__What you are asked to do__: A verbatim copy of the listing is the expected output.

=== Raw data ===

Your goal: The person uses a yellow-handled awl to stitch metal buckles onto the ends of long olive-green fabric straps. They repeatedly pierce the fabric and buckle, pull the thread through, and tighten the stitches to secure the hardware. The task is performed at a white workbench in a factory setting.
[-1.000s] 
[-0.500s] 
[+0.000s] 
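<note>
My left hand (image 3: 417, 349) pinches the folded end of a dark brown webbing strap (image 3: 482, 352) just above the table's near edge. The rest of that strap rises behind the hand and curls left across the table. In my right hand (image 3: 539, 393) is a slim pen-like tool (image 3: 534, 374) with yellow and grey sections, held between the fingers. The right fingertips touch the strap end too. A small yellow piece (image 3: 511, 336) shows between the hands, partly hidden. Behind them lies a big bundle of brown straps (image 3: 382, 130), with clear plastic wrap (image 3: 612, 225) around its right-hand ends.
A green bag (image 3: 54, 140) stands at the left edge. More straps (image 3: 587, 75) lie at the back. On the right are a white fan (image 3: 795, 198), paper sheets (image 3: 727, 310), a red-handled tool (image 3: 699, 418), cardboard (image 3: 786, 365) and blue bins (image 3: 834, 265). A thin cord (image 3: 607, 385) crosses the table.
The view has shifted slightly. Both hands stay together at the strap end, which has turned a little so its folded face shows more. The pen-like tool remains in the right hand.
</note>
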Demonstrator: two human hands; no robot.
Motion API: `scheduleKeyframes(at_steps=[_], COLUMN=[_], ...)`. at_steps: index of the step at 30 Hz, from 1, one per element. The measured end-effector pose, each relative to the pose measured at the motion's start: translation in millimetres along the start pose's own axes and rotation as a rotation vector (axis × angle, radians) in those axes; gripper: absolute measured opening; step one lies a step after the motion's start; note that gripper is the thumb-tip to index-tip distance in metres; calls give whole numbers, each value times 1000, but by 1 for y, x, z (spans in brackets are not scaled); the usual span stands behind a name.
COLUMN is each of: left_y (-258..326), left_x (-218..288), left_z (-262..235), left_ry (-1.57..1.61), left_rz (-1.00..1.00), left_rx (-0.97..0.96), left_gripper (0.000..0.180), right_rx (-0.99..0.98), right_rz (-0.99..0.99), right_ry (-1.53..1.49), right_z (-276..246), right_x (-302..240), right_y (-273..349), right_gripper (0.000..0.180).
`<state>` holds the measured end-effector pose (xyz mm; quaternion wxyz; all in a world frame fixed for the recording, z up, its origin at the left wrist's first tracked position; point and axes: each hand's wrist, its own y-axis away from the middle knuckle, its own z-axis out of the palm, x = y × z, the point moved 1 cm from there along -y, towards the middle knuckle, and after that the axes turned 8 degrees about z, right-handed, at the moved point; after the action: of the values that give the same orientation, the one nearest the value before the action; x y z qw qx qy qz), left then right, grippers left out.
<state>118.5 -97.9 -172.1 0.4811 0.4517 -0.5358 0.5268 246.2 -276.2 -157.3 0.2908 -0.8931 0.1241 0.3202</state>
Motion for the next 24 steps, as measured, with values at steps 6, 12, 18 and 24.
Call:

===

__Exercise answer__:
Your goal: The person uses a yellow-handled awl to stitch metal buckles onto the ends of long olive-green fabric straps. They repeatedly pierce the fabric and buckle, pull the thread through, and tighten the stitches to secure the hardware. The task is performed at a white workbench in a factory setting.
[-1.000s] 
[-0.500s] 
[+0.000s] 
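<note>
My left hand (image 3: 417, 349) pinches the folded end of a dark brown webbing strap (image 3: 482, 352) just above the table's near edge. The rest of that strap rises behind the hand and curls left across the table. In my right hand (image 3: 539, 393) is a slim pen-like tool (image 3: 534, 374) with yellow and grey sections, held between the fingers. The right fingertips touch the strap end too. A small yellow piece (image 3: 511, 336) shows between the hands, partly hidden. Behind them lies a big bundle of brown straps (image 3: 382, 130), with clear plastic wrap (image 3: 612, 225) around its right-hand ends.
A green bag (image 3: 54, 140) stands at the left edge. More straps (image 3: 587, 75) lie at the back. On the right are a white fan (image 3: 795, 198), paper sheets (image 3: 727, 310), a red-handled tool (image 3: 699, 418), cardboard (image 3: 786, 365) and blue bins (image 3: 834, 265). A thin cord (image 3: 607, 385) crosses the table.
The view has shifted slightly. Both hands stay together at the strap end, which has turned a little so its folded face shows more. The pen-like tool remains in the right hand.
</note>
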Demonstrator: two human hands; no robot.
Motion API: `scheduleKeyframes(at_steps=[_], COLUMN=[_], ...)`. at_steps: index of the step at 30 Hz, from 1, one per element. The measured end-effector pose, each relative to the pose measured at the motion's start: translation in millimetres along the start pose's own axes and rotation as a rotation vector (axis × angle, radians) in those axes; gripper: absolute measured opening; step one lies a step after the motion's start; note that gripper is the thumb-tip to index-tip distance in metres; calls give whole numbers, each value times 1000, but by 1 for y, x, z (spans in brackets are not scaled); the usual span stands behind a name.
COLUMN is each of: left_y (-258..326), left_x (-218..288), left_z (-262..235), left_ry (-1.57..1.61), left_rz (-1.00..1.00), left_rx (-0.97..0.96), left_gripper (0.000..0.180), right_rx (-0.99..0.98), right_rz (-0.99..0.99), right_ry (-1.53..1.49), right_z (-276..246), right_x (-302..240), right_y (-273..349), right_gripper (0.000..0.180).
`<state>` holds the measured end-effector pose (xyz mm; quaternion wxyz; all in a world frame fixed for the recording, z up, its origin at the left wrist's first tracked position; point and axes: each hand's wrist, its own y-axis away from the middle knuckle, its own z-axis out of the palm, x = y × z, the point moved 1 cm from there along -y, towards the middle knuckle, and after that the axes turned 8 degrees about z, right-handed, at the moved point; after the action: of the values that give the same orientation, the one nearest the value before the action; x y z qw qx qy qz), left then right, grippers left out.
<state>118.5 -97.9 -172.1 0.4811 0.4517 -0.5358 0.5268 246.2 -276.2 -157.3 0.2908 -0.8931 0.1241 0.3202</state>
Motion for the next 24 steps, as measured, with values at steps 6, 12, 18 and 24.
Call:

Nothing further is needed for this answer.